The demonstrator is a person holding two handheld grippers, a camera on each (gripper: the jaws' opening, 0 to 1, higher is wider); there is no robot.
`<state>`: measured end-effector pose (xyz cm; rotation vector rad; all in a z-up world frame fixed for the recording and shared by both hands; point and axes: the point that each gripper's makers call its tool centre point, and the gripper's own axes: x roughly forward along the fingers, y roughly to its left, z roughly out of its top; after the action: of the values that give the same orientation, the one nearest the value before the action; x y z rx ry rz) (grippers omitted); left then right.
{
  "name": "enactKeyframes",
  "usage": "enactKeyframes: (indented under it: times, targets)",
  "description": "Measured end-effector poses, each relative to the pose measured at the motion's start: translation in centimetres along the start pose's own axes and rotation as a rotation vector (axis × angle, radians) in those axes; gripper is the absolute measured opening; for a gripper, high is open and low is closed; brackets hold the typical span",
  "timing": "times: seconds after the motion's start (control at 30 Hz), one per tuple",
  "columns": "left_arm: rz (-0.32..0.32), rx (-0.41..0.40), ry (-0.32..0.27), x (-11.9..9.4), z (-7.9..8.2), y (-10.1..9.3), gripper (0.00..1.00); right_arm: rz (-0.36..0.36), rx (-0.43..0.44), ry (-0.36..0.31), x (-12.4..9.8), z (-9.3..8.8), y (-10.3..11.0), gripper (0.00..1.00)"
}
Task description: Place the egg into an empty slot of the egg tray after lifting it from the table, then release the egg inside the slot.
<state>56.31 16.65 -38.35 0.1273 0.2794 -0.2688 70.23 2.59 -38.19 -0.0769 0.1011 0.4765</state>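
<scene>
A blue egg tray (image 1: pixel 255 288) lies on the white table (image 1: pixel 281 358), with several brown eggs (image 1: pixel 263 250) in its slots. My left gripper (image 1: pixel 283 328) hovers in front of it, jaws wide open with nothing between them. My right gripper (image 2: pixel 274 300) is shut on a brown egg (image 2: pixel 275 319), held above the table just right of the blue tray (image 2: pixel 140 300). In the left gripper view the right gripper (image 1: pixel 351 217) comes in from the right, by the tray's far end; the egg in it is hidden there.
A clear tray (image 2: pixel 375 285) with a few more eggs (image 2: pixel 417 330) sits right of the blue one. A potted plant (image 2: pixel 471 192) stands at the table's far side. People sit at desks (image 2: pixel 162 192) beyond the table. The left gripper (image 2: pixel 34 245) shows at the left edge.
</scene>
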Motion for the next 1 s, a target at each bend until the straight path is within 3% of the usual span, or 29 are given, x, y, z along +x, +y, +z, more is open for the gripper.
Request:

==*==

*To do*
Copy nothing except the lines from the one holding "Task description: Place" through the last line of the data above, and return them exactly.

*Solution to the exercise*
Task description: Place the egg into an empty slot of the egg tray after lifting it from the table, then release the egg inside the slot.
<state>56.31 16.65 -38.35 0.1273 0.2794 -0.2688 70.23 2.59 -38.19 -0.0769 0.1011 0.4765</state>
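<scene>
A blue egg tray (image 1: pixel 255 288) lies on the white table (image 1: pixel 281 358), with several brown eggs (image 1: pixel 263 250) in its slots. My left gripper (image 1: pixel 283 328) hovers in front of it, jaws wide open with nothing between them. My right gripper (image 2: pixel 274 300) is shut on a brown egg (image 2: pixel 275 319), held above the table just right of the blue tray (image 2: pixel 140 300). In the left gripper view the right gripper (image 1: pixel 351 217) comes in from the right, by the tray's far end; the egg in it is hidden there.
A clear tray (image 2: pixel 375 285) with a few more eggs (image 2: pixel 417 330) sits right of the blue one. A potted plant (image 2: pixel 471 192) stands at the table's far side. People sit at desks (image 2: pixel 162 192) beyond the table. The left gripper (image 2: pixel 34 245) shows at the left edge.
</scene>
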Motion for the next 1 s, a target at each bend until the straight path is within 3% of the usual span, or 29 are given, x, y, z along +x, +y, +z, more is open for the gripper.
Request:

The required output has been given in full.